2 to 6 Months Post Partum
At about 8 weeks post partum, I got back on the (spin bike) horse again. We moved it outside so I could enjoy the summer weather while sweating away and it felt SO GOOD to work out again. I felt confident I was ready to get going for real, so I quickly got into 3-4 workouts a week, albeit only 30-60 min long.
I then did a second attempt at running again at around 10 weeks, and this time around, I didn’t experience any issues at all! I had promised myself beforehand – definitely spurred on by the stress fracture and not wanting to go through something like that ever again – to take things slowly and not rush at all, and if there’s one thing I actually feel like I’ve stayed true to all the way until now, it’s that. I stuck with my uphill jogging bouts for a good while, relentlessly worked through the pelvic floor and core exercises, sweated on the spin bike for months and balanced on the balance board to really try to set myself up for success, and so when I started going for “real” runs, I felt ready. I’m actually very proud I let it take time, as that’s something quite non-me to do, and ascribe the absence of setbacks and steady return back to it to that slow and steady approach.
When T was about 4 months old, I was running 3 times a week, somewhere between 8 and 10 kilometers per run. Two months later, that was more like 5 runs a week, 10-15k per run, and I had started to incorporate speed work again.
Besides the very specific training aspect of things, I’d like to mention two other things here: I found – and still find – it very valuable to consider my sleep situation when I set out on a run or plan my training. Shooting for a tough workout after a night of very little sleep isn’t a wise idea (especially not if done repeatedly) and I’ve tried to be flexible and really remember the golden rule of golden rules: body knows overall stress, not miles.
“I’ve overcome my fear of saying “I’m hungry” and I’ve found myself stronger in every aspect of life.”
The other thing I think some of you might be curious about is the breastfeeding part of everything. T loves breastfeeding and has his entire life. I have nursed more or less entirely based on when he’s wanted to (and that’s still the case), but it has also worked out well to go for shorter runs from around 4 months (as previously explained) and longer (up to 3 hrs) from around 8 months. We have not bottle fed him. My milk supply has overall been unaffected by training as long as I’ve made sure to eat enough, and the only times I’ve noticed less milk have been right after longer efforts (3 hrs or more), before I’ve had a chance to refuel. An incredible valuable learning for me overall has been the importance of eating enough – not that I didn’t know that was important before, but my hunger has been so intense the past 19 months that I’ve had no choice but to “give in” and listen to my body (something that hasn’t exactly been my forte previously). I’ve eaten more since T was born than I ever have, I’ve overcome my fear of saying “I’m hungry” and I’ve found myself stronger in every aspect of life – in my role as a runner, mother, wife etc. Food, you guys. And enough of it. It freakin’ matters.
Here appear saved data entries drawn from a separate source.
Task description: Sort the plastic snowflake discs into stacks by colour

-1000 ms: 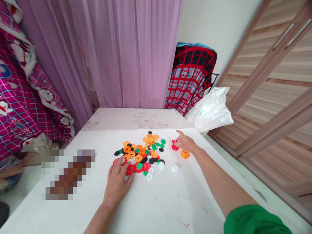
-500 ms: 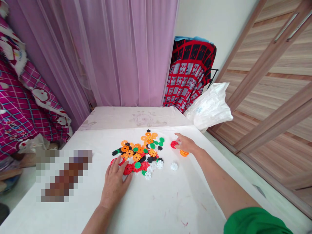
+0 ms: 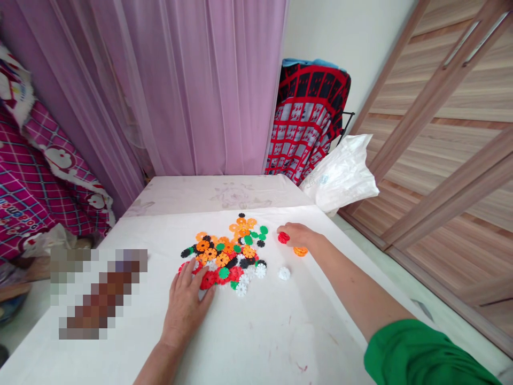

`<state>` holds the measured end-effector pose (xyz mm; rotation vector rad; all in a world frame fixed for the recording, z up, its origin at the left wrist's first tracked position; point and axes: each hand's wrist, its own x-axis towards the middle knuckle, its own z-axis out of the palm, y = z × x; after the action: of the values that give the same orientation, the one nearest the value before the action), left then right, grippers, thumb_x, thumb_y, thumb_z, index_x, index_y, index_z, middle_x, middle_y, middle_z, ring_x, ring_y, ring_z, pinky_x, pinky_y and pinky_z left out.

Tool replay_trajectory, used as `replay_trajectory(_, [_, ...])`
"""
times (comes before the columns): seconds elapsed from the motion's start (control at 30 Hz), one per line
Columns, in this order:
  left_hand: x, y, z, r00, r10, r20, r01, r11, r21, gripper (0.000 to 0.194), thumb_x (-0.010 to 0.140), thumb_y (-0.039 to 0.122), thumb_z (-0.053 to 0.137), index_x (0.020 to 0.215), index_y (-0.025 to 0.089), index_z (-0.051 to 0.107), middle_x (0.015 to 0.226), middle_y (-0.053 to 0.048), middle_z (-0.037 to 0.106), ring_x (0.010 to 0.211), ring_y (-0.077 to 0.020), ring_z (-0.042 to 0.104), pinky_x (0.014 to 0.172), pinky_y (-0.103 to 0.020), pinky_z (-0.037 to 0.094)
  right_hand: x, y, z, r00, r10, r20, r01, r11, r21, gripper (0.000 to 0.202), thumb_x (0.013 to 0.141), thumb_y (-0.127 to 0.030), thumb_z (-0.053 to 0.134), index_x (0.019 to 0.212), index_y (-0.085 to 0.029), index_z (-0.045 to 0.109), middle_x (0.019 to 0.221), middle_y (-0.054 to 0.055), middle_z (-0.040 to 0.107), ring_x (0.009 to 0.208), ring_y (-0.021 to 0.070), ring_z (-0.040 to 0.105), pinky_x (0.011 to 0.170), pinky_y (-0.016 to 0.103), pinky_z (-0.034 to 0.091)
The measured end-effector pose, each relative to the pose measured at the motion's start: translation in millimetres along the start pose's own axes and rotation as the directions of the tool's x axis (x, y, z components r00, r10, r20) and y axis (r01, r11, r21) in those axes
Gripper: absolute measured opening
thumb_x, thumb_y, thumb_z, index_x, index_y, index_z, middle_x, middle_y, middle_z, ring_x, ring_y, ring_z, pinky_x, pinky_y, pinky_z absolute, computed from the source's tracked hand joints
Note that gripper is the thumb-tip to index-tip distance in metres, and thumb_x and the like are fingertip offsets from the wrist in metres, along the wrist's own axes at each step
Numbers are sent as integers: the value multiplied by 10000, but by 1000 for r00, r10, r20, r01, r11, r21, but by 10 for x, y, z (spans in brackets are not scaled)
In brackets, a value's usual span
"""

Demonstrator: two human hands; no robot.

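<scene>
Red discs (image 3: 283, 238) between pile (image 3: 223, 259) and orange discs (image 3: 300, 251)

tabletop (image 3: 248, 342): white cover, reddish marks near front, floral strip (image 3: 180, 193) at far end
curtain (image 3: 200, 91): purple, floor-style folds, behind far end
wall (image 3: 340, 40): plain, off-white
wardrobe (image 3: 452, 112): right side, wood-grain doors, long handles
back right: red-black patterned cloth (image 3: 304, 117), white plastic bag (image 3: 340, 174) in front
left: pink plaid fabric (image 3: 46, 168)
floor (image 3: 401, 283): pale
light: soft, even
</scene>
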<state>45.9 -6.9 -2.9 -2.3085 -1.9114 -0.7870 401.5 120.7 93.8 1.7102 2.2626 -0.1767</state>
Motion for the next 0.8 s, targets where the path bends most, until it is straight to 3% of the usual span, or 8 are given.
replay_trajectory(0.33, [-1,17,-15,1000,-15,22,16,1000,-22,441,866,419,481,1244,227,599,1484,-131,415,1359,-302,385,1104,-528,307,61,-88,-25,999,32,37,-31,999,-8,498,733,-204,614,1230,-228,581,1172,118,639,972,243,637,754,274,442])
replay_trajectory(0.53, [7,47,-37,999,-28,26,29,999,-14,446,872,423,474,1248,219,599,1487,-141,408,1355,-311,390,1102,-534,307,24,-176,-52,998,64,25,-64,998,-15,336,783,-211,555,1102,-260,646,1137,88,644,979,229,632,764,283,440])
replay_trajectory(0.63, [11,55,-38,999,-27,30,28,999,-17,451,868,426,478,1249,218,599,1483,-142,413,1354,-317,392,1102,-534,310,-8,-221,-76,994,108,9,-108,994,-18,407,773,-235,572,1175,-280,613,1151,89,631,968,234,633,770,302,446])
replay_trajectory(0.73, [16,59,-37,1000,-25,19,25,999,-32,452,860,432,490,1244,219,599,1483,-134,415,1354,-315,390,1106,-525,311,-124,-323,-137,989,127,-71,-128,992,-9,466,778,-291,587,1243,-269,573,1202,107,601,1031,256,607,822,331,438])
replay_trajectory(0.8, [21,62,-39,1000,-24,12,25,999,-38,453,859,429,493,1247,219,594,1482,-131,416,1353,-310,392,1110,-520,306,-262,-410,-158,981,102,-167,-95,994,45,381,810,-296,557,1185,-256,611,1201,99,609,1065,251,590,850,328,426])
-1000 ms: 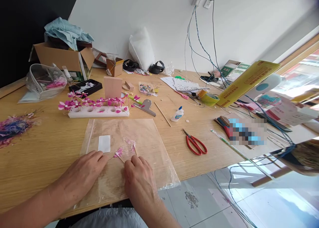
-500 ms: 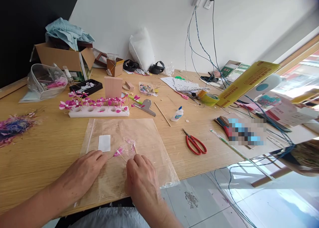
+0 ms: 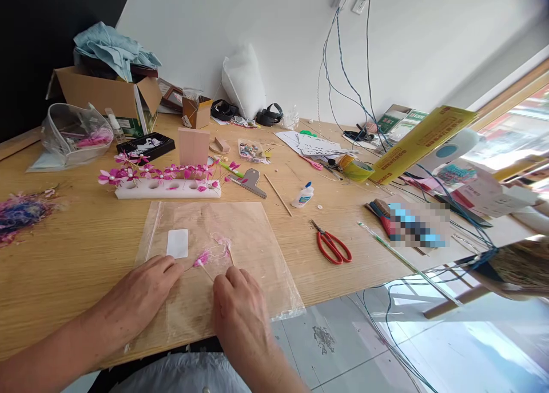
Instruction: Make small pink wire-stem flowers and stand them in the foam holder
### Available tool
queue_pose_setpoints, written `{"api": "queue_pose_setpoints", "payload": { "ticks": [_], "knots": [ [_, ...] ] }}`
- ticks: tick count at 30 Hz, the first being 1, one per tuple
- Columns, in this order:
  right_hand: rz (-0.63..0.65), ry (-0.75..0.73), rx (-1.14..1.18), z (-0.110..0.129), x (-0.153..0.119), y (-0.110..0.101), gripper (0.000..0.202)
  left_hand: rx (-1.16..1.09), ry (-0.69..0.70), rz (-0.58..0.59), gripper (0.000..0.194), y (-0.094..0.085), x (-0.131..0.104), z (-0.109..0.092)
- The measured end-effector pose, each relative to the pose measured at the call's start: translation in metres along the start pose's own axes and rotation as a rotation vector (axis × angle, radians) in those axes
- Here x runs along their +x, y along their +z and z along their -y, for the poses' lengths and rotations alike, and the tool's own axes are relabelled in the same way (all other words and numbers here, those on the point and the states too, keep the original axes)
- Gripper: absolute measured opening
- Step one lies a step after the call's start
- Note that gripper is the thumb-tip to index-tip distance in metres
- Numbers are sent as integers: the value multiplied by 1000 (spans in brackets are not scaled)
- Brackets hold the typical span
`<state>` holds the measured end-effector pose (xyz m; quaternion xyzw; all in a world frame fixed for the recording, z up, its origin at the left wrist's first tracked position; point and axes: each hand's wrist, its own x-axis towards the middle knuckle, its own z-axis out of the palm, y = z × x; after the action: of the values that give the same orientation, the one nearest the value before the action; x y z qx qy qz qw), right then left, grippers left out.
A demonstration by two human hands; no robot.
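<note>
A clear plastic bag (image 3: 253, 227) with a white label (image 3: 177, 243) lies flat under both hands. My left hand (image 3: 150, 284) rests at its left side, fingertips pinched on the thin stem of a small pink petal (image 3: 201, 259). My right hand (image 3: 240, 307) is closed round a thin stick (image 3: 206, 272), whose whitish tip meets the petal. Another thin stick (image 3: 232, 258) shows just above the right knuckles; whether that hand holds it too I cannot tell. Whitish-pink smears (image 3: 221, 245) mark the plastic beside the petal.
Behind the bag, a white foam block (image 3: 167, 191) carries pink wire-stemmed flowers. To the right are a glue bottle (image 3: 303, 195), red-handled pliers (image 3: 332, 244) and a wooden stick (image 3: 278, 194). Tangled fibres (image 3: 26, 215) lie far left. Cables (image 3: 467, 221) hang over the right edge.
The whole view has shifted slightly. Both hands keep nearly the same places over the bag, and the stick's tip stays at the pink petal.
</note>
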<state>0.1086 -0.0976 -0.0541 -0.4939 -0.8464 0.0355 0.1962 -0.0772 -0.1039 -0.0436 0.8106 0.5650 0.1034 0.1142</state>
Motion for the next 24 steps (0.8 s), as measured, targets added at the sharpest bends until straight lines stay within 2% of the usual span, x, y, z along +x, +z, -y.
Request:
{"api": "queue_pose_setpoints", "payload": {
  "ticks": [5,12,18,24],
  "knots": [
    [117,6,-38,2,3,3,18,4,21,-31,34,4,-1,4],
    [13,69,-21,-10,2,-9,20,3,-2,0,36,6,-1,4],
    [53,-5,-18,-3,7,5,18,8,-14,20,33,4,-1,4],
    [54,7,-73,-15,19,11,18,-15,-9,-6,34,1,-2,0]
  ]
}}
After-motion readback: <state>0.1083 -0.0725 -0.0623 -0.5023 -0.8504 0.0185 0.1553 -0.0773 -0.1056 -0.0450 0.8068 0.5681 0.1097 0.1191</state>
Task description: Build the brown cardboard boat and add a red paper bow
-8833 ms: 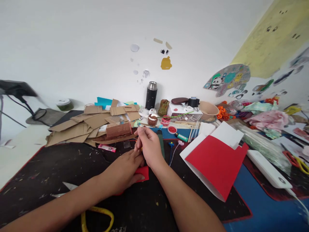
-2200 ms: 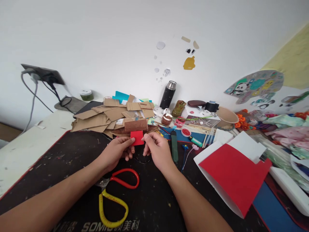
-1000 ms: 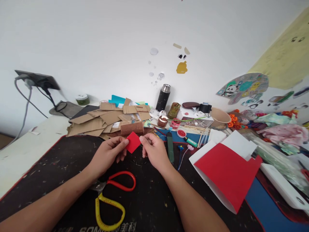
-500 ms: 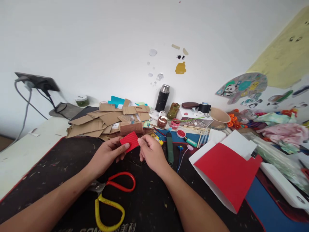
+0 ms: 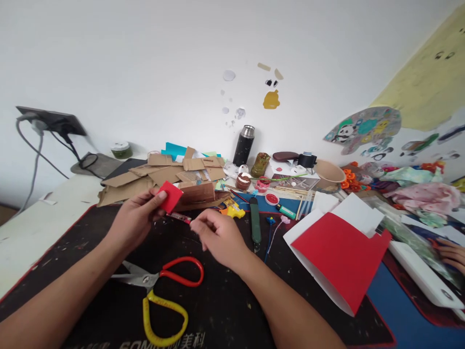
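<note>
My left hand (image 5: 140, 213) pinches a small red card (image 5: 170, 196) between thumb and fingers, tilted above the black mat (image 5: 225, 300). To its right my right hand (image 5: 218, 235) is closed with curled fingers, apart from the card; whether its fingertips hold anything is too small to tell. A thin pinkish-red item (image 5: 178, 217) shows between the two hands. Below them lie scissors (image 5: 148, 280) with a red and a yellow handle, their blades spread.
Cardboard pieces (image 5: 127, 182) and a brown block (image 5: 198, 192) lie behind the hands. Right of them are a green cutter (image 5: 255, 225) and a large red sheet (image 5: 337, 257). A black flask (image 5: 244, 147) stands behind. Another person's hand (image 5: 450, 253) shows at the right edge.
My left hand has moved left and up with the red card, turning it. My right hand has come off the card and moved slightly down. Another person's hand has appeared at the right.
</note>
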`<action>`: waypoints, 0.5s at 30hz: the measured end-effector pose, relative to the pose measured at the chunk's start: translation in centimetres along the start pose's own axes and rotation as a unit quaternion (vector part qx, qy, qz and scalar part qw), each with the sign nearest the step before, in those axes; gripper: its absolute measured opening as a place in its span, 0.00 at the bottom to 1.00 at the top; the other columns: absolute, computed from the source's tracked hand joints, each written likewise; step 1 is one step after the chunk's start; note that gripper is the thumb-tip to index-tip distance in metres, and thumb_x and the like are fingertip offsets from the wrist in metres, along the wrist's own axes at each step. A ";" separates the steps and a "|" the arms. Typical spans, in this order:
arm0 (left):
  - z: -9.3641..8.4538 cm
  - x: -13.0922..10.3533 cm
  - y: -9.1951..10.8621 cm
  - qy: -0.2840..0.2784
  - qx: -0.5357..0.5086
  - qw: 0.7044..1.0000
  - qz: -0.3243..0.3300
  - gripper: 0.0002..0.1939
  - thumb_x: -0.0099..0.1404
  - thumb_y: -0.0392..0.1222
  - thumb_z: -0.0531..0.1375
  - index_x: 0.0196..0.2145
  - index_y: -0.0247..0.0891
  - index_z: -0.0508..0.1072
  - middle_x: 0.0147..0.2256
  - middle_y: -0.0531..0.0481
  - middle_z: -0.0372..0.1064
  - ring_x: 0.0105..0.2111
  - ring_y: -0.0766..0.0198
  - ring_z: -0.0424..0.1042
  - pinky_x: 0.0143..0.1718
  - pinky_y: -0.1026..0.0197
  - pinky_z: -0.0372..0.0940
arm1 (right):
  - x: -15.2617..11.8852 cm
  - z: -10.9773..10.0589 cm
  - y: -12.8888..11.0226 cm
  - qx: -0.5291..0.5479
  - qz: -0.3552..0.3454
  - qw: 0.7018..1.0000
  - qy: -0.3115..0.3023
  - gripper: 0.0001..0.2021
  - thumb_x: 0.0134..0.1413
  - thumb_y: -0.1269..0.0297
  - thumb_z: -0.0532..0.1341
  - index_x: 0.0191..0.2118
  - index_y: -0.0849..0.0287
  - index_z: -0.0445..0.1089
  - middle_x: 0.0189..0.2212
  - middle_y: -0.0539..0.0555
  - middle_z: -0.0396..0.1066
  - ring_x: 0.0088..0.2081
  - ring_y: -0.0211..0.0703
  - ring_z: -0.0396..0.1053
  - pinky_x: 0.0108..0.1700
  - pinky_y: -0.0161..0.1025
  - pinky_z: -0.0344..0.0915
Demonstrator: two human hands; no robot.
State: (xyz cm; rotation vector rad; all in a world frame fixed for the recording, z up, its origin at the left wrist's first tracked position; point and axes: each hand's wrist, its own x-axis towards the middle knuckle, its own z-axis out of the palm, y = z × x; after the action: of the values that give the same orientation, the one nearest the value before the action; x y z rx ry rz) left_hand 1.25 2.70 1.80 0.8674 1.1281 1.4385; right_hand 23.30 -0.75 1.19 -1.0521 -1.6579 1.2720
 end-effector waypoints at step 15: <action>-0.3 1.0 0.5 0.059 -0.064 0.996 0.011 0.25 0.42 0.41 0.86 0.29 0.37 0.76 0.26 0.58 0.73 0.23 0.72 0.67 0.20 0.73 0.62 | -2.2 3.0 -1.4 -0.459 -0.197 0.818 -0.285 0.32 0.66 0.34 0.69 0.54 0.62 0.79 0.46 0.60 0.83 0.47 0.55 0.80 0.50 0.48 0.75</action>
State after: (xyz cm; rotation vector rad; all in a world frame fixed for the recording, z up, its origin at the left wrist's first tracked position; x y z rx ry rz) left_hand 0.67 3.59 2.09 0.7146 1.1022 1.5785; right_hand 21.07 -4.03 1.74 -0.7540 -2.9273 0.4626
6 to 12 Months Post Partum
From about 6 months, I felt more or less back to my normal self with one exception – I wasn’t yet doing any longer runs simply because I couldn’t stand being away from T and we weren’t using the running stroller yet, so I had to assume my long run endurance wasn’t quite there. I did feel really quite strong though, especially given the very moderate volume and intensity I was doing, and felt so very happy to be back to running and not struggling with anything in particular.
At about 8 months, a big shift happened as this is when we felt comfortable starting to bring T in the running stroller. From doing separate runs every morning to being able to go together for one of T’s (then) two naps was a total game changer! We had forgotten how amazing we think it is to run together and all the awesome talking opportunities that come as part of the package and all in all felt ecstatic about reclaiming such a big part of our lives. We made it our new habit to run for T’s morning nap, and ended up doing about 12-15k per run. This is also when I started doing long runs again, which we’ve done in many different ways – for example that one of us does 15k on their own first and then comes back to do 15k stroller running together, and the person who didn’t go first will go their own 15k after. My volume saw a jump here, going from 60k per week to about 80k.
“As I was approaching 12 months post partum, I felt stronger and faster than ever before.”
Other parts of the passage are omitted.